Anonymous wrote:I only have one child and am having trouble with this as well. Part of the issue is I work and am also the primary parent, which makes me more annoyed half the time. I think for us date night is really helpful, but I wish I had more advice for you.
Anonymous wrote:Date night 2 nights a month
Sex 3 times a week even if your tired
Hold hands more, touch more, kiss good night and good bye
Little things like love notes or occasional small presents for no reason
Sleep naked
Anonymous wrote:Anonymous wrote:Be kind to each other. Look for ways to say nice things, do nice things, acknowledge the other person's efforts and be grateful. Even small stuff. And when that fails and I'm snippy, I own up and apologize.
Know that it's a short amount of time and you just have to get through it without any major battle scars.
Get babysitters. Don't be the people that refuse to ever leave your kids with other people. It's bad for your marriage.
Give each other alone time as a regularly scheduled event.
This is excellent advice. Especially apologizing with a quick kiss when you're tired and snippy. I've done this often as a sleep deprived mom and it brings what could have been a really shitty night into a good one again.
Anonymous wrote:Just talk. It doesn't have to take a lot of time, effort or money. What keeps us most connected is the little convos we have on a regular old weeknight, not the fancy date nights or 3x a week sex schedules or anything.
Anonymous wrote:Anonymous wrote:I'm okay with putting the kids first and so is DH, our relationship is rock solid. Married 19 years.
Thanks for your insightful tips.
Anonymous wrote:Anonymous wrote:Anonymous wrote:The people who gave me this advice were relatives who have a ton of family nearby and use their parents/the grandparents like nannies. So ya, easy to have weekly date nights and weekends away when you have free child care all around.
Now that my kids are a little older, 4 and 6, we try to have a sitter once a month. I also think that while you don't need to put your marriage first, you do need to invest time in it and spend time together even if that is on the couch chatting once a week.
Yeah, I've noticed the same thing. Or people who have full-time nannies. I'm a sahm and we have neither so our date nights are weekend nights spent watching movies together and drinking wine (now that the 1-year old sleeps through the night), talking until late night while finishing off the wine, and then having some wild sex. I also don't actually believe in putting the marriage "first." I believe the needs of our children, those of us as individuals, and care of our relationship are all "firsts" and you prioritize based on urgency in the moment. For example, sex is an important connecting point for dh and me but if my baby is screaming in the middle of the night, we're going to stop doing that to take care of her. Frankly, in the pre-elementary years (maybe beyond but we're not there yet), I think the children usually do come first but that doesn't mean the relationship gets nothing.

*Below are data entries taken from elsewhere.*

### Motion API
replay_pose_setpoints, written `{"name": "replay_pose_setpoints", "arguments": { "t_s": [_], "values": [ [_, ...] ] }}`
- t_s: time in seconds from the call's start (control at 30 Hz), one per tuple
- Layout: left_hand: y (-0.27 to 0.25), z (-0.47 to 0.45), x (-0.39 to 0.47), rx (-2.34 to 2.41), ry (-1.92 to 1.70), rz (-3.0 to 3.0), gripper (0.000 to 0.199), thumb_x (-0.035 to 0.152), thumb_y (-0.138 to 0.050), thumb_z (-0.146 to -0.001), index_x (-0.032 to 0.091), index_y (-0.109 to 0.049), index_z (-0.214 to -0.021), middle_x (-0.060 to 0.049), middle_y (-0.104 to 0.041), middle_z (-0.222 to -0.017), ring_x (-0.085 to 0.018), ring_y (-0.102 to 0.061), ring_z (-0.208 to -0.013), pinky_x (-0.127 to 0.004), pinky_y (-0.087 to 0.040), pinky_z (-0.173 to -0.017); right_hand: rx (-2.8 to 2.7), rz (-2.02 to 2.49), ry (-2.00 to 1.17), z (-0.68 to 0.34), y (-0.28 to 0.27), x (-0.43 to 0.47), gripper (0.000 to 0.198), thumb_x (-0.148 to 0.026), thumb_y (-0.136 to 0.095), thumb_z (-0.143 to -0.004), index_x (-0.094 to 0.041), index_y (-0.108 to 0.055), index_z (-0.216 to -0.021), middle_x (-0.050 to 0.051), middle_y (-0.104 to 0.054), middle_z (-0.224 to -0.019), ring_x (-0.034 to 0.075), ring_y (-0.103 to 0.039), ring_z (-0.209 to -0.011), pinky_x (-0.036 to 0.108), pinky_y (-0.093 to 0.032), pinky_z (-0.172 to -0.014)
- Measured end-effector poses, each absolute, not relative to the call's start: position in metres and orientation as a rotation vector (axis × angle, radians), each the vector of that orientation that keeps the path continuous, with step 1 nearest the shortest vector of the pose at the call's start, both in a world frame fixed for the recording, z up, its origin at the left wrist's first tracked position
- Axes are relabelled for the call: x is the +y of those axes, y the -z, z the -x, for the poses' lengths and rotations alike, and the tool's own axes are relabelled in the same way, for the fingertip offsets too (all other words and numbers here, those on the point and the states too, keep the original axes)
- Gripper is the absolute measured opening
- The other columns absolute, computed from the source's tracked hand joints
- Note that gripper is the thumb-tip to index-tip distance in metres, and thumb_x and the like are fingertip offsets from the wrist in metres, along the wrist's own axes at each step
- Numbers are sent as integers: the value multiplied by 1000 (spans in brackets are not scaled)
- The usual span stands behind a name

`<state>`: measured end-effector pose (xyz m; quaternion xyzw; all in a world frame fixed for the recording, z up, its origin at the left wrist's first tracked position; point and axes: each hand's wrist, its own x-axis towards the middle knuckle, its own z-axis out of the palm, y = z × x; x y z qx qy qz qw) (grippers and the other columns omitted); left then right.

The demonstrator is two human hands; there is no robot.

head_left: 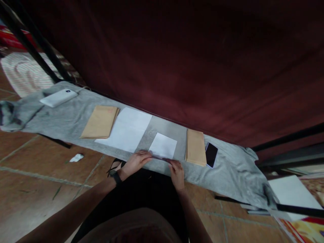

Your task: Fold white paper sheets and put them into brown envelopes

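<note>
A small white sheet of paper (164, 143) lies on the grey cloth (170, 126) right in front of me, its near edge turned up in a narrow strip. My left hand (136, 162) pinches the left end of that edge, fingers closed. At the right end, my right hand (177, 172) grips the same edge between thumb and fingers. Larger white paper (132, 126) rests to the left, partly beneath a stack of brown envelopes (100, 122). Another brown envelope stack (196, 147) sits to the right of the small sheet.
A dark-screened phone (211, 155) lies beside the right stack. Far left on the cloth is a white device (59, 98). Behind the narrow table hangs a dark red curtain (177, 67). Dark metal bars (291, 136) stand at both ends. A scrap (76, 157) lies on the tiled floor.
</note>
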<state>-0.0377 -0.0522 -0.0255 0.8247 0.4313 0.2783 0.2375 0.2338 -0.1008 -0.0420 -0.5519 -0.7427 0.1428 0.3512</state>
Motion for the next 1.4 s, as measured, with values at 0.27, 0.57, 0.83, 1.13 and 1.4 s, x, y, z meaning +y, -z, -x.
{"name": "replay_pose_setpoints", "arguments": {
  "t_s": [0.27, 0.57, 0.83, 1.13, 1.4],
  "values": [
    [23, 24, -33, 1465, -849, -1874, 31, 44, -54, -92, 21, -60, -73, 0, -61, -71, -16, -57, -70, -28, -45, -67, -1735, 1708, -297, -225, 40, -93, 40, -39, -42, -104, -18, -67, -82, 7, -71, -82, 19, -65, -80, 30, -49, -78],
    [14, -1, -22, 1753, -701, -1882, 29, 39, -49, -96, 21, -63, -79, -3, -65, -74, -18, -59, -70, -28, -39, -64, -1685, 2096, -401, -215, 23, -69, 33, -38, -44, -104, -20, -71, -104, 6, -77, -93, 19, -72, -83, 25, -50, -74],
    [-2, -17, -17, 2009, -351, -1945, 28, 39, -46, -99, 22, -68, -100, -8, -73, -92, -22, -68, -83, -29, -41, -66, -1668, 2382, -368, -203, 5, -55, 28, -37, -47, -103, -22, -69, -113, 6, -78, -100, 18, -74, -90, 23, -50, -75],
    [7, -8, -17, 1902, -529, -1918, 31, 37, -49, -99, 19, -66, -117, -9, -74, -95, -23, -69, -86, -30, -48, -74, -1694, 2353, -147, -198, 16, -58, 30, -36, -46, -104, -19, -67, -115, 9, -77, -96, 18, -75, -80, 23, -49, -69],
    [14, -6, -26, 1841, -742, -1945, 42, 22, -52, -94, 19, -59, -135, -9, -73, -106, -25, -67, -100, -35, -50, -92, -1704, 2380, -106, -198, 17, -56, 31, -37, -46, -104, -17, -68, -112, 9, -77, -91, 18, -75, -78, 23, -49, -68]
  ]
}}
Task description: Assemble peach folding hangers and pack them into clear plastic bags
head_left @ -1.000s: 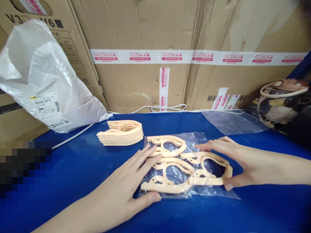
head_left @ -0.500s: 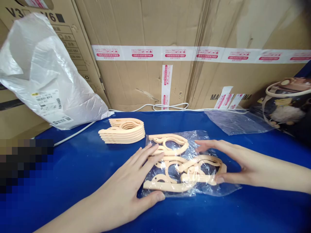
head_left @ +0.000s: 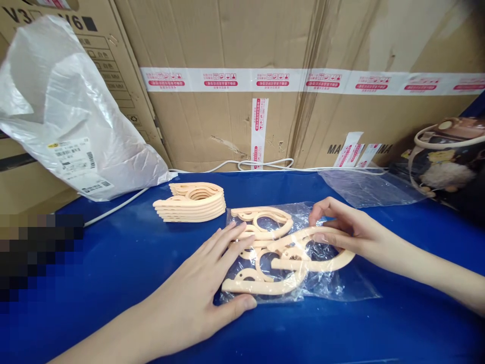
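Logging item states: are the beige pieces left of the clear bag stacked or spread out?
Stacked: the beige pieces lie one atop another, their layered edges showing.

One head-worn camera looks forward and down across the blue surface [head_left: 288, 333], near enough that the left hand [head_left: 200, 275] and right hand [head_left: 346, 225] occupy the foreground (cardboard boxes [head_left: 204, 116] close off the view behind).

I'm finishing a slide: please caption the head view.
Left hand spread on a clear bag of beige hangers, right hand holding one hanger, a stack of hangers nearby.
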Available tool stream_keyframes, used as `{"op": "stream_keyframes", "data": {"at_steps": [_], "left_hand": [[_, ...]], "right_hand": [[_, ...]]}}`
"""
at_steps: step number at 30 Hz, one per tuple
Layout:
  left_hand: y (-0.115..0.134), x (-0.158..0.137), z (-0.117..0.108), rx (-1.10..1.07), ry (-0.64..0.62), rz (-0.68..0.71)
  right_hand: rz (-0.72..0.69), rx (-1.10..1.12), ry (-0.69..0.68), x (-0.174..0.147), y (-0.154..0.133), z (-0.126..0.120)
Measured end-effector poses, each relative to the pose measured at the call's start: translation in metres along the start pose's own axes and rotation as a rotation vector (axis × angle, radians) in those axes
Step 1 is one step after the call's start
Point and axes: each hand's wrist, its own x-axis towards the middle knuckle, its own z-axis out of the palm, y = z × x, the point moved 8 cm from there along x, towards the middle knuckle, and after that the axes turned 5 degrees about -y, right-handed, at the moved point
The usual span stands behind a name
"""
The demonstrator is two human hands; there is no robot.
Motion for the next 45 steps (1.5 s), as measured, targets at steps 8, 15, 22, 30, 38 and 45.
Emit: {"op": "stream_keyframes", "data": {"at_steps": [8,15,22,30,38,45], "left_hand": [[0.0,0.001,0.001,0.002,-0.065,0.0],[0.002,-0.001,-0.002,-0.004,0.017,-0.016],[0.002,0.0,0.0,0.005,-0.011,0.01],[0.023,0.002,-0.004,0.105,-0.042,0.172],[0.026,0.005,-0.004,0.125,-0.052,0.213],[0.024,0.005,-0.001,0.132,-0.112,0.249]], "right_hand": [[0.044,0.268,0.017,0.004,0.008,0.027],[0.091,0.033,-0.029,-0.008,0.01,0.022],[0.084,-0.214,-0.037,-0.004,-0.001,0.028],[-0.001,-0.31,-0.006,0.0,-0.014,0.029],[0.031,-0.369,-0.146,-0.025,0.006,0.0],[-0.1,-0.431,-0.133,-0.031,0.01,0.002]]}}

Many of us don't have family nearby or full-time nannies. Babysitters. When the kids are a bit older (my minimum age is 2), use a high school student. Ours is $12/hour. You don't have to be out for hours or spend a ton of money. Have a nice casual dinner for 2 hours.
Anonymous wrote:I go out once a week on my own - either to a dance or yoga class with friends, or to see a movie with someone, or go to a comedy club or something - even just sitting in a Starbucks and reading a magazine for two hours.
DH goes out once a week on HIS own.
We go out every Friday night together. Either just the two of us, or with other friends.
DH gets home before me, and feeds the kids dinner while cooking our dinner (they eat the prior night's leftovers) and then he and I eat dinner together.
Anonymous wrote:Anonymous wrote:The people who gave me this advice were relatives who have a ton of family nearby and use their parents/the grandparents like nannies. So ya, easy to have weekly date nights and weekends away when you have free child care all around.
Now that my kids are a little older, 4 and 6, we try to have a sitter once a month. I also think that while you don't need to put your marriage first, you do need to invest time in it and spend time together even if that is on the couch chatting once a week.
Yeah, I've noticed the same thing. Or people who have full-time nannies. I'm a sahm and we have neither so our date nights are weekend nights spent watching movies together and drinking wine (now that the 1-year old sleeps through the night), talking until late night while finishing off the wine, and then having some wild sex. I also don't actually believe in putting the marriage "first." I believe the needs of our children, those of us as individuals, and care of our relationship are all "firsts" and you prioritize based on urgency in the moment. For example, sex is an important connecting point for dh and me but if my baby is screaming in the middle of the night, we're going to stop doing that to take care of her. Frankly, in the pre-elementary years (maybe beyond but we're not there yet), I think the children usually do come first but that doesn't mean the relationship gets nothing.